▶ Activity
After locating the line with "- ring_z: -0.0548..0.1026" in the data that follows, return it and every later line exactly, up to and including the line with "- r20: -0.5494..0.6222".
=== Begin Enclosure ===
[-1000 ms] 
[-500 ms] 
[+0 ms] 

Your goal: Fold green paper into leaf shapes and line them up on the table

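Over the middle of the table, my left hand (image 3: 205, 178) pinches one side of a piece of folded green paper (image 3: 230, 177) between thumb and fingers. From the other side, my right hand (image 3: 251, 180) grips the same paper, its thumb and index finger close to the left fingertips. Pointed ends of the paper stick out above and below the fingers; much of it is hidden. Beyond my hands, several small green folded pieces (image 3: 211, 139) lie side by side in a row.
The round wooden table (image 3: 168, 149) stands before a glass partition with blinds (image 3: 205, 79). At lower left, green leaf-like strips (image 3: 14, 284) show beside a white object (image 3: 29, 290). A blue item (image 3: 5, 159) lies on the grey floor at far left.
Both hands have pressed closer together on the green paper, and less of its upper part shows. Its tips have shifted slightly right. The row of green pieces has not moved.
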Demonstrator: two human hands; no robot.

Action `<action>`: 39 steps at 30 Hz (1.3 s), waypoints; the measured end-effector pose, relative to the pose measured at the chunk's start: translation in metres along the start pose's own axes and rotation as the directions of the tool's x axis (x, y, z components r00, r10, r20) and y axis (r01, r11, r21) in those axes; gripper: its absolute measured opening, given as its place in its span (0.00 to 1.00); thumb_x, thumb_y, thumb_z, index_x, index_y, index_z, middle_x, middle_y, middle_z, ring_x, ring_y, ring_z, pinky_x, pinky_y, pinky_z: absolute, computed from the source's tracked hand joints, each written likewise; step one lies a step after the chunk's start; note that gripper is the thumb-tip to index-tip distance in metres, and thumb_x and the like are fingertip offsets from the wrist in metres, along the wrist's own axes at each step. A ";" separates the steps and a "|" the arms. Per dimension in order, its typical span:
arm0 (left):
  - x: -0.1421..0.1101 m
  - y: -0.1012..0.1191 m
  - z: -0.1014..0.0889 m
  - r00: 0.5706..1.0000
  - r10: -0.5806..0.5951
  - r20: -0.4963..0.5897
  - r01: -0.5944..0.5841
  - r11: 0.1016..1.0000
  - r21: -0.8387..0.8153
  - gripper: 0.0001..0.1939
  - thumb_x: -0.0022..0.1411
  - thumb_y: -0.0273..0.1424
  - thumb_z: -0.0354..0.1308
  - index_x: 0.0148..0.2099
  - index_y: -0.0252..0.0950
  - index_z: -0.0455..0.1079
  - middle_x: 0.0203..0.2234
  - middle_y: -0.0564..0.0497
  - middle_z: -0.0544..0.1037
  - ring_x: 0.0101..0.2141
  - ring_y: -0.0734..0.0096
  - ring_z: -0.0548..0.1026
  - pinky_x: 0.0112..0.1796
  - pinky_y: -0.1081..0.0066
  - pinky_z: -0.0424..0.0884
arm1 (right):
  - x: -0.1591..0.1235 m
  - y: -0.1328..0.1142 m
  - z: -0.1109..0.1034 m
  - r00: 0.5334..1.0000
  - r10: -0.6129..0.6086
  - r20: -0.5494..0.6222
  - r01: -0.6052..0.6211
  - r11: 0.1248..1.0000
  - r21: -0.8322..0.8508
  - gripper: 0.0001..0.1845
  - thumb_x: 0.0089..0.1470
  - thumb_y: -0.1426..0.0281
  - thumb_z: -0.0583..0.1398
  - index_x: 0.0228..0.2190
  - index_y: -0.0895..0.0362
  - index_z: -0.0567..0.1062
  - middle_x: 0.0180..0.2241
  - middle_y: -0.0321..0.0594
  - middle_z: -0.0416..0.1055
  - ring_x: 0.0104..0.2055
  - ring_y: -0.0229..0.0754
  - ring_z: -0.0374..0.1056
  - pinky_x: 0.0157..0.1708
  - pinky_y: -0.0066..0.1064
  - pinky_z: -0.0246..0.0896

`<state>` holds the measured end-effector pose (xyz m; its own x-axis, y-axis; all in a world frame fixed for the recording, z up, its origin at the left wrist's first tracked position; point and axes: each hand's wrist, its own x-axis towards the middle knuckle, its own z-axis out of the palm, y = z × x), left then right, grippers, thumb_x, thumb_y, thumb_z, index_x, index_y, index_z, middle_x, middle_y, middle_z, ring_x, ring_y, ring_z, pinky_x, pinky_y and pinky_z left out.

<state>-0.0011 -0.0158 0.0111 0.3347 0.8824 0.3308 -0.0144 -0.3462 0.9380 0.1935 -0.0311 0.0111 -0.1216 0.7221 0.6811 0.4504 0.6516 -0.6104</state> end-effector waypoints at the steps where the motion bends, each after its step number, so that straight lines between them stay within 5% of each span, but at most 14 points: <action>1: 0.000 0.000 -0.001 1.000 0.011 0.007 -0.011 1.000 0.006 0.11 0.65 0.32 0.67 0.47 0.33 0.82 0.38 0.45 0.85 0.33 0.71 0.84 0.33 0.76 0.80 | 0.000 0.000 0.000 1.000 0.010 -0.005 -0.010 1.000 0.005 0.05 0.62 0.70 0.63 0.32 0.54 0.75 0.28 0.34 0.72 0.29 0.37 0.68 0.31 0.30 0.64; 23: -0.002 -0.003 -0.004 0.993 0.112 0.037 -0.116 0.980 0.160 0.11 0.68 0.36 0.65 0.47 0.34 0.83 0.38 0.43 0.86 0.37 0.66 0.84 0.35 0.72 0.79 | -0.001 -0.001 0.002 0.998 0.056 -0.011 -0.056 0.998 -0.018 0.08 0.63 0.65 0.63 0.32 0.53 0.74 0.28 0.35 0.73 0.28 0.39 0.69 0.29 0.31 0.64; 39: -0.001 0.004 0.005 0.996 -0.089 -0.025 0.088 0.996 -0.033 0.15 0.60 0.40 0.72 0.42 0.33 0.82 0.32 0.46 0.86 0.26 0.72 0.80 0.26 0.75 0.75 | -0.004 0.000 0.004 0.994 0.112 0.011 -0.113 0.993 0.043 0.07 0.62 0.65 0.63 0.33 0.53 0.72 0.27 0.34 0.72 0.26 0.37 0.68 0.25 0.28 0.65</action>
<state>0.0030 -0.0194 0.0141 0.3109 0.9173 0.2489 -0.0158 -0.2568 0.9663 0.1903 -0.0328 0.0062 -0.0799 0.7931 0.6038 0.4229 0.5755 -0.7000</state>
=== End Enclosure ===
▶ Exercise answer
  - ring_z: -0.0548..0.1026
  - pinky_x: 0.0112..0.1796
  - pinky_y: -0.1081..0.0066
  - pinky_z: -0.0424..0.0884
arm1 (right):
  - x: -0.1591..0.1235 m
  - y: -0.1328..0.1142 m
  - z: -0.1109..0.1034 m
  - r00: 0.5334..1.0000
  - r10: -0.6129..0.6086
  - r20: -0.5494..0.6222

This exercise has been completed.